In a post-budget media briefing the finance minister, while referring to some core objectives of the just announced budget, spoke about the government's commitment to rein in money laundering. The government, he said, would look into ways of curbing money laundering by formulating and strengthening the laws, through due diligence and automation. 'We need to revisit the laws. If there are flaws, we can make the laws comprehensive', he said.
The statement of the finance minister is notable only in its repetitive character-- utterances that he himself and his predecessors have been found making time and again. So, is it an issue to only serve the purpose of 'addressing' the concern, albeit in well framed sentences?
Among the many financial crimes, common to financial regimes across the globe, the one that tears through the economic vertebrae of most countries, especially developing countries, is no doubt capital flight. In Bangladesh, for quite sometime now, capital flight, coined differently as money laundering, has emerged as a potentially unchallenged crime that the government has apparently little clue to deal with.
Capital flight is not a new phenomenon, and no wonder, it has reached out to most geographic zones, particularly in those with weak financial management systems. However, it is strange that despite repeated alarm calls, the relevant authorities in Bangladesh are yet to conclusively detect a single incident of the fraudulent practice. Sometime ago, there were media reports that the government was going for a mechanism to bring back huge amount of money siphoned off the country through various conduits, including false trade declarations. An inter-agency taskforce was also restructured for gearing up the efforts. Progress of work of the task force is not known. The key question is: what precisely would form the basis for the taskforce to work on? The job is challenging for the simple reason that there is no one or two known modes through which money flies from the country. People from various affluent segments of society are allegedly involved in siphoning off money-- billions of taka every year through various means. It is not only confined to false trade declarations -- over-invoicing in import for example, or capital flight by multinationals-- once believed to be the key mode of money flight. Observers believe that the modes have expanded and those among others include the most practised mode of money transfer called hundi. It is no doubt experts' job to suggest or work out effective mechanisms to address the problem. Collaboration with international agencies as well as countries facing similar money flight could provide helpful insight into ways of and means to tackling the problem.
Capital flight often believed to be embedded in the country's import practices is yet to face any tough challenge, although monitoring at various levels can identify the modus operandi and effectively help take steps to stop the foul play. There were occasions in the past when this crooked practice was attributed to fake imports for the most part or imports showing highly inflated bills through over-invoicing.
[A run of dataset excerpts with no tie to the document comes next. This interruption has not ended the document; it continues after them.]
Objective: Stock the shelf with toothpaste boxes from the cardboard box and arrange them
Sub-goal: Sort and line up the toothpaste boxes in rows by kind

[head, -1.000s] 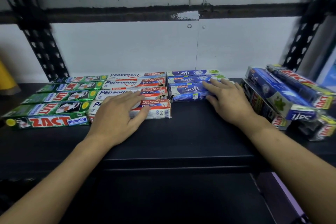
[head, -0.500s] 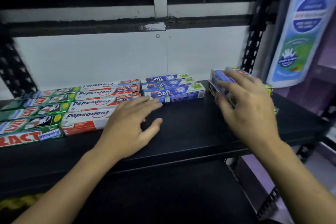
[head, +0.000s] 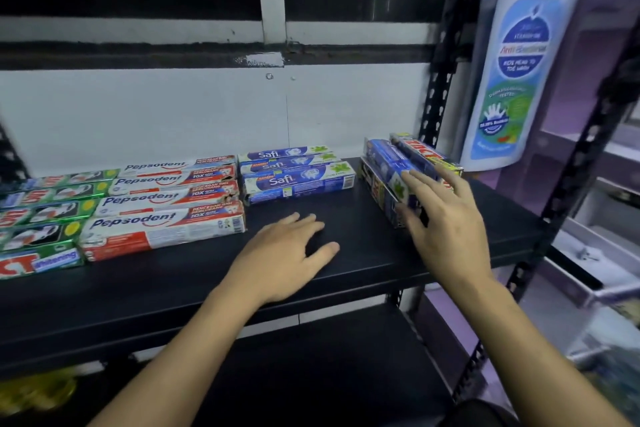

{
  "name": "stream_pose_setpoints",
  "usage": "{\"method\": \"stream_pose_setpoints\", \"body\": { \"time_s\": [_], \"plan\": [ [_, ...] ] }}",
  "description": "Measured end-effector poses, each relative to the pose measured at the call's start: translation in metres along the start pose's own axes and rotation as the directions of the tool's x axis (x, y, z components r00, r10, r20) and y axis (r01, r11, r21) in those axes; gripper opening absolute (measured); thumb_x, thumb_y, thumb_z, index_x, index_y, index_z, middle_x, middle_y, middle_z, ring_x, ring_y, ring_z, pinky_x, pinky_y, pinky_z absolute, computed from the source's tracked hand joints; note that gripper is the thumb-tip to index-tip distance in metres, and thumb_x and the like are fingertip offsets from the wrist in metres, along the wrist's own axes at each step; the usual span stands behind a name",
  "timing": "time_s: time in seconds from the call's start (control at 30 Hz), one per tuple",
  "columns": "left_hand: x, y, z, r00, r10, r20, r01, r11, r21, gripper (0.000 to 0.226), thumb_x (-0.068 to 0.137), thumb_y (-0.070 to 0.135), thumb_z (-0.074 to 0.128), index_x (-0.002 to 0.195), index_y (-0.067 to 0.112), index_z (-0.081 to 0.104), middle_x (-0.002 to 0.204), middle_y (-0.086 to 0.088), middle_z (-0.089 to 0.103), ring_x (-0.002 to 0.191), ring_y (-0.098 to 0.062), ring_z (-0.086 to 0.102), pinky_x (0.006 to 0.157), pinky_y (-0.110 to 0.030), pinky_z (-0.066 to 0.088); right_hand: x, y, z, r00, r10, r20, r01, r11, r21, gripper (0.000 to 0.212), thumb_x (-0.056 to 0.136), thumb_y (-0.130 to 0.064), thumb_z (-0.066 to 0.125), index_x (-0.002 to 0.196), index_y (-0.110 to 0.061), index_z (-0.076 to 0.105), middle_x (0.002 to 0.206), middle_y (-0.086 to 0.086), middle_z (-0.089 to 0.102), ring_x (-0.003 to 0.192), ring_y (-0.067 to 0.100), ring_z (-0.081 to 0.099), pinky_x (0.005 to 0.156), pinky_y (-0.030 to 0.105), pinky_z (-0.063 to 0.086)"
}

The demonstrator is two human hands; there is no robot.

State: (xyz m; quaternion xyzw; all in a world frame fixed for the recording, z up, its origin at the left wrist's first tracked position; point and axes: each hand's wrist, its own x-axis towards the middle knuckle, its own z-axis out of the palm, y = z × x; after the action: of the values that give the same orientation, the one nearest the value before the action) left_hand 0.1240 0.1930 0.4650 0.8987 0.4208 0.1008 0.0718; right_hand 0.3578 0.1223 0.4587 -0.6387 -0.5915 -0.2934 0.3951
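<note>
Black shelf (head: 138, 288) with toothpaste boxes (head: 162, 229) in rows at left. Left hand (head: 284, 253) flat on it, fingers relaxed. Right hand (head: 446, 229), fingers spread, touching jumbled pile (head: 388, 159) at right.

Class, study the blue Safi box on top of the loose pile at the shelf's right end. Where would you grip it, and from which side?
Likely best: pinch the blue Safi box across its narrow width near the front end, from above and the front. It lies top-most, pointing at the viewer, a ZACT box close alongside.
</note>
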Motion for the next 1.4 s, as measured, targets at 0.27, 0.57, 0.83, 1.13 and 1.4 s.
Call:
{"method": "stream_pose_setpoints", "body": {
  "time_s": [0.27,0.57,0.83,1.13,1.4],
  "plan": [
    [-0.006,0.001,0.0,0.986,-0.034,-0.162,0.019,0.996,-0.091,0.077,0.089,0.072,0.041,0.154,0.036,0.018,0.157,0.009,0.032,0.134,-0.014,0.044,0.112,-0.037,0.036,-0.005,-0.011,-0.05,0.903,0.421,-0.092,-0.292,0.755,0.587,0.033,0.086,-0.023,0.074,0.118,-0.02,0.069,0.094,-0.01,0.071,0.079,0.0,0.065,0.077,0.016,0.05],
    [-0.017,0.001,-0.006,0.837,0.044,-0.546,-0.182,0.962,-0.202,0.054,0.087,0.045,0.068,0.135,0.029,0.047,0.129,0.015,0.057,0.111,0.008,0.049,0.101,-0.027,0.046,-0.034,-0.015,-0.049,0.787,0.48,0.387,-0.556,0.282,0.782,0.019,0.085,-0.022,0.071,0.102,-0.015,0.066,0.093,0.002,0.075,0.083,0.014,0.068,0.068,0.037,0.056],
    [-0.019,-0.014,-0.009,0.923,0.07,-0.379,-0.148,0.972,-0.182,0.051,0.08,0.054,0.071,0.124,0.037,0.052,0.126,0.025,0.05,0.113,0.009,0.041,0.093,-0.016,0.032,-0.029,-0.015,-0.039,0.867,0.419,0.268,-0.497,0.769,0.402,0.02,0.09,-0.043,0.065,0.089,-0.024,0.07,0.078,-0.013,0.071,0.076,-0.007,0.064,0.065,0.005,0.043],
    [-0.019,-0.027,-0.025,0.961,0.12,-0.249,-0.144,0.986,-0.079,0.053,0.085,0.063,0.057,0.129,0.035,0.049,0.132,0.018,0.053,0.12,0.0,0.044,0.098,-0.025,0.04,-0.028,0.007,-0.054,0.829,-0.024,0.559,-0.213,0.91,0.355,0.088,0.063,-0.054,0.081,0.142,-0.037,0.047,0.125,-0.026,0.057,0.113,-0.007,0.054,0.099,0.017,0.043],
    [-0.027,-0.04,-0.04,0.988,0.055,-0.143,-0.076,0.986,-0.148,0.04,0.086,0.058,0.06,0.119,0.036,0.058,0.12,0.019,0.06,0.109,-0.006,0.053,0.089,-0.027,0.044,-0.018,0.013,-0.051,0.723,-0.045,0.689,-0.446,0.732,0.516,0.075,0.072,-0.036,0.082,0.14,-0.036,0.05,0.125,-0.024,0.063,0.119,-0.005,0.056,0.106,0.027,0.044]
  ]
}}
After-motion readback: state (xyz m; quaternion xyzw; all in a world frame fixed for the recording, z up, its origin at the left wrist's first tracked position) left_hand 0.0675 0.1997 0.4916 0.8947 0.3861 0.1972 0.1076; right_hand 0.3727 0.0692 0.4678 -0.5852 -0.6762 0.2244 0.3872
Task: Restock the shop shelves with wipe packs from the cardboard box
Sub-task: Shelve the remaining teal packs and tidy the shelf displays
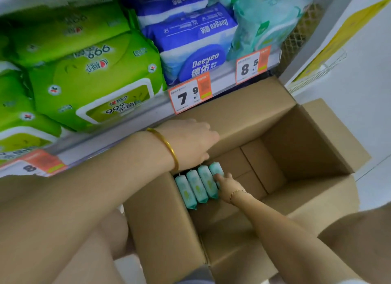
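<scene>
I'm looking at a shop aisle here. The shelf (137, 120) is stacked deep with green packs (95, 78), blue packs (190, 40) and teal packs (264, 23), the same goods side by side. Orange-and-white price tags (190, 92) are clipped along its front edge; I read 7.9 on one, 8.5 on the next. Below it sits an open cardboard box (296, 152) with stock inside.
</scene>
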The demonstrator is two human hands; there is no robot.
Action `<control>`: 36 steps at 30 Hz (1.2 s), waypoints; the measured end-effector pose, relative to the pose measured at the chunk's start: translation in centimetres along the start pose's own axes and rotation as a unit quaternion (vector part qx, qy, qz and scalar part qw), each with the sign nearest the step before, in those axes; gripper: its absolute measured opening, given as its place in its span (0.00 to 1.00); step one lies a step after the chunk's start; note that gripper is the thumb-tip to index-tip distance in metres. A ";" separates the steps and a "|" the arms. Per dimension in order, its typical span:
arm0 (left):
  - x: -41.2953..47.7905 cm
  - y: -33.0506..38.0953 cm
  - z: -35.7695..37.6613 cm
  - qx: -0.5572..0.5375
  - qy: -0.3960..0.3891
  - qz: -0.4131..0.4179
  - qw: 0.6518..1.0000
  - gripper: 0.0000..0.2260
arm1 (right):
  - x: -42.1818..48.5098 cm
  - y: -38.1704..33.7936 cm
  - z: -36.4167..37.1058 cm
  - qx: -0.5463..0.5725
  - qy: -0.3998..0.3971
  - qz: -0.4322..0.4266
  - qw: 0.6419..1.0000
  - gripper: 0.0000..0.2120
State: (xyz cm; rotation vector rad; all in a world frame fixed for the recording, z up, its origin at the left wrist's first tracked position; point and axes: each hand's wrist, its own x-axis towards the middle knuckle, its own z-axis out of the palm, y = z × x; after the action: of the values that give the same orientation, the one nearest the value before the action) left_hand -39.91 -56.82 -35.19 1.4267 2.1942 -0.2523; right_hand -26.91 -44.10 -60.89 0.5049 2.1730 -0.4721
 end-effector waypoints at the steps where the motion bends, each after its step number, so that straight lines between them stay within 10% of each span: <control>1: 0.0 0.0 0.0 0.003 -0.002 -0.002 1.000 0.15 | 0.2 -0.1 0.1 0.001 0.003 0.001 1.000 0.23; 16: 0.5 0.0 0.2 0.003 -0.047 -0.009 0.999 0.17 | -2.8 0.7 -3.1 0.237 0.106 0.099 0.961 0.20; 25: 0.8 2.8 1.5 -0.122 -0.052 0.025 0.991 0.34 | -14.9 -1.2 -13.1 0.647 0.004 0.089 0.758 0.22; 29: 0.2 5.1 1.5 -0.126 0.124 0.013 0.984 0.23 | -19.9 -1.7 -15.6 0.710 -0.036 -0.009 0.704 0.24; 33: -0.9 4.9 -0.4 -0.294 0.216 -0.045 0.930 0.15 | -22.9 -1.0 -16.9 0.682 0.038 -0.082 0.726 0.20; 36: -2.6 4.2 -2.1 -0.576 0.176 -0.078 0.794 0.15 | -23.1 -0.2 -17.8 0.584 0.193 -0.073 0.785 0.19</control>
State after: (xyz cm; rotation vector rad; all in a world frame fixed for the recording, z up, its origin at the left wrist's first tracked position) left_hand -35.99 -56.26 -31.63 0.5787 2.0177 1.2002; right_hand -25.33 -39.90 -32.04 1.1551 2.0522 -1.9890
One clear indicator that makes one suspicious is alleged imports that neither matches the demands of local market nor of the industrial sector. This was the case with sudden surge in 'import' of capital machinery a few years ago. The ground reality at that time did not suggest that imports actually took place or if at all, not in such huge volumes. Debapriya Bhattacharya, distinguished fellow of the Centre for Policy Dialogue (CPD) once said that out of the illicit outflow of funds, 80 per cent is done through imports and exports.
Analysts have often been referring to several factors responsible for the rise of trade-based money laundering in the country. The factors, as they say, include under-qualified bankers, lack of effective communications between the customs and banks, unholy alliance of unscrupulous traders and bankers, and lack of digitisation. They find a correlation between the rise of non-performing loans (NPLs) and money laundering. They also point out that non-ratification of the 'UN Vienna Convention on Contract of Sale' put the country's foreign trade at a grave risk, which also contributed to the rise of trade-based money laundering. However, one factor that did not seem to figure prominently is the lack or absence of overseeing mechanism by, among others, the central bank and the National Board of Revenue (NBR).
How much money get laundered through various illegal channels is not known to the central bank. All that are gathered are from published reports of several international agencies. A noted Washington-based research body Global Financial Integrity in its report 'Illicit Financial Flows (IFFs) to and from Developing Countries', said that on an average, $6.16 billion was laundered every year during 2014-17. Global Financial Integrity report ranks Bangladesh as one of the top countries facing trade-based money laundering (TBML), which is a significant threat to growth and sustainable development.
The NBR and the central bank are obviously the agencies on which the onus is more than on any other agencies in this regard. Understandably, all it takes is close coordination between the two agencies, preferably by means of jointly tracking suspicious imports -- from the stage of opening of letters of credit to clearance of goods. Beside the additional burden of import payments arising from the illegal practice, it is also responsible for discouraging investment at home.